YOUR OBJECTIVE. Repeat every record exactly, omitting the pictures.

------ RECORDS ------

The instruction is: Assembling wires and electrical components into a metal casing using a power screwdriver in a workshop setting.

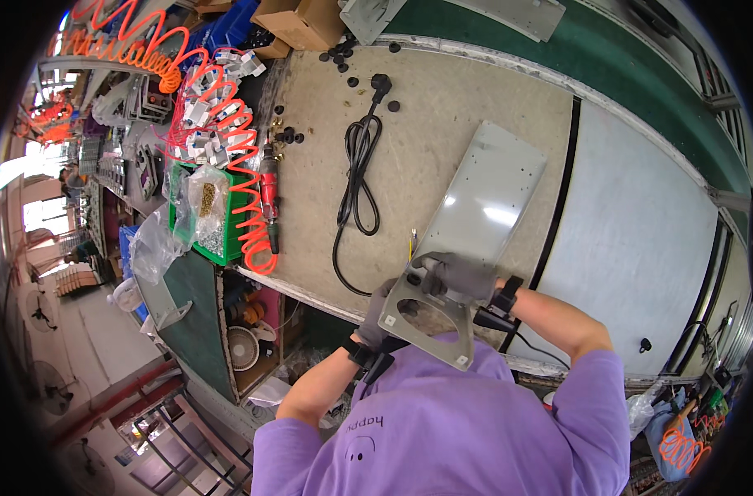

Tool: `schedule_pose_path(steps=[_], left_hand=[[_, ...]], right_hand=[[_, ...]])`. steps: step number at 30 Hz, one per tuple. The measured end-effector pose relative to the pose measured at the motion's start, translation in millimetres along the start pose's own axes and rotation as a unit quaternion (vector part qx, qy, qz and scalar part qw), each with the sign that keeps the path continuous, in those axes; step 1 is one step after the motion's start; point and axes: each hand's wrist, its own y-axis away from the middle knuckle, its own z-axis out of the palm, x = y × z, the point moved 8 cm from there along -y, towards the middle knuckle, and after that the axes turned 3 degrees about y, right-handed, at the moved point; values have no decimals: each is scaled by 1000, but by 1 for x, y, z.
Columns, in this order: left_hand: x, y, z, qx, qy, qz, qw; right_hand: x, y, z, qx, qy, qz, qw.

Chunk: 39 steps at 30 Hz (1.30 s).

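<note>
The metal plate [490,186] stretches lengthwise away and rightward, the left hand [377,316] gripping its near left edge, the right hand [463,275] curled over its middle, its pinch unclear.

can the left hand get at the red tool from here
Probably, once the left hand leaves the grey metal panel: only the black cord seems to lie between it and the red tool.

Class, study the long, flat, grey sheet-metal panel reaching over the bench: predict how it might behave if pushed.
The long grey sheet-metal panel would probably feel stiff, since its edges look straight, without sagging. Its smooth, shiny face, catching bright reflections, could be slippery. Its broad, flat shape suggests it would slide rather than roll.
</note>
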Motion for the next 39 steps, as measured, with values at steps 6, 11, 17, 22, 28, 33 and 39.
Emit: schedule_pose_path(steps=[6,11,17,22,28,33,39], left_hand=[[-14,1,0,20,110,-67,991],[-25,3,-2,39,191,-121,973],[-30,3,-3,60,226,-135,963],[-52,4,-1,29,331,-133,934],[-38,7,2,2,236,-110,966],[-33,5,1,32,77,-19,996],[-29,2,14,101,453,-144,874]], right_hand=[[17,3,8,-31,-82,36,996],[-1,3,-2,-3,107,-14,994],[25,-6,0,-22,-97,82,992],[24,-8,0,-36,-99,70,992],[9,-14,5,-33,99,-100,990],[4,-20,18,-78,203,-67,974],[-8,-15,10,-60,241,-63,967]])
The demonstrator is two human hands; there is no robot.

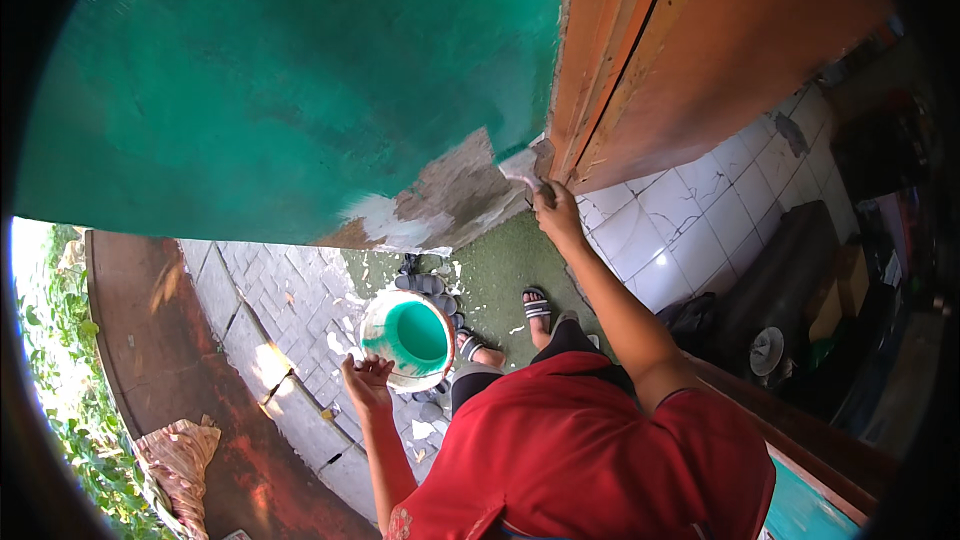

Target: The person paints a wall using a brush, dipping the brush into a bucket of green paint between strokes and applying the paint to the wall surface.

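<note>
My right hand (556,212) is closed round the handle of a paintbrush (518,168). The brush's green-tipped head touches the lower corner of the wall (300,90), beside the orange-brown door frame (592,60). Green paint covers most of this wall, while a bare grey-brown patch (450,185) with whitish edges shows along its bottom. My left hand (368,380) is held out at the near left side of a white bucket (372,325), fingers loosely bent and apart, with nothing visible in them. Green paint (418,332) lies inside the bucket.
Several sandals (420,283) lie round the bucket on paint-spattered grey paving (285,295). I stand in striped slides (537,306) on a greenish floor strip. White tiles (665,230) and dark clutter are at right. A cloth (180,460) hangs near plants at lower left.
</note>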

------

TASK OUTPUT.
The instruction is: Assembling wires and electrical components into a metal casing using a power screwdriver in a workshop setting.


Tool: `schedule_pose_path(steps=[_], left_hand=[[_, ...]], right_hand=[[_, ...]])`. steps: step number at 30 Hz, one per tuple. The measured end-effector pose relative to the pose measured at the motion's start, translation in millimetres along the start pose's own axes and rotation as a unit quaternion (vector part qx, qy, qz and scalar part qw), each with the sign that keeps the path continuous, in those axes; step 1 is one step after the motion's start; point and axes: each hand's wrist, its own y-axis away from the middle knuckle, its own z-axis out of the palm, x = y × z, the point moved 8 cm from there along -y, towards the middle knuckle, and after that the axes turned 3 degrees about y, right-handed, at the moved point; values have no decimals: each is scaled by 1000, but by 1 for x, y, z.
Columns, in this order: left_hand: x, y, z, qx, qy, qz, qw; right_hand: x, y, z, qx, qy, qz, qw.

Chunk: 39 steps at 30 Hz (1.30 s).

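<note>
The metal plate [490,186] stretches lengthwise away and rightward, the left hand [377,316] gripping its near left edge, the right hand [463,275] curled over its middle, its pinch unclear.

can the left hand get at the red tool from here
Probably, once the left hand leaves the grey metal panel: only the black cord seems to lie between it and the red tool.

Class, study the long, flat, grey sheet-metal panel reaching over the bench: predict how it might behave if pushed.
The long grey sheet-metal panel would probably feel stiff, since its edges look straight, without sagging. Its smooth, shiny face, catching bright reflections, could be slippery. Its broad, flat shape suggests it would slide rather than roll.
</note>
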Motion for the next 39 steps, as measured, with values at steps 6, 11, 17, 22, 28, 33 and 39.
Emit: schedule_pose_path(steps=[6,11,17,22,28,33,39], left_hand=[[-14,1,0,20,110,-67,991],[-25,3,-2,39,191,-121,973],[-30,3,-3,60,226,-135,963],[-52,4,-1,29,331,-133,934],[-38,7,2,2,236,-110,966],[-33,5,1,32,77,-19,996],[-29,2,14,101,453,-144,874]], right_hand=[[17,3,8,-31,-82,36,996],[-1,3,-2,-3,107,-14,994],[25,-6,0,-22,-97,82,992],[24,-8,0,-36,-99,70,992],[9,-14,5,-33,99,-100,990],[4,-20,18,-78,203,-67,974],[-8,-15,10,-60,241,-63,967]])
The demonstrator is two human hands; there is no robot.


Target: The person paints a wall using a brush, dipping the brush into a bucket of green paint between strokes and applying the paint to the wall surface.

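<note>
My right hand (556,212) is closed round the handle of a paintbrush (518,168). The brush's green-tipped head touches the lower corner of the wall (300,90), beside the orange-brown door frame (592,60). Green paint covers most of this wall, while a bare grey-brown patch (450,185) with whitish edges shows along its bottom. My left hand (368,380) is held out at the near left side of a white bucket (372,325), fingers loosely bent and apart, with nothing visible in them. Green paint (418,332) lies inside the bucket.
Several sandals (420,283) lie round the bucket on paint-spattered grey paving (285,295). I stand in striped slides (537,306) on a greenish floor strip. White tiles (665,230) and dark clutter are at right. A cloth (180,460) hangs near plants at lower left.
</note>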

The response to the exercise is now finished.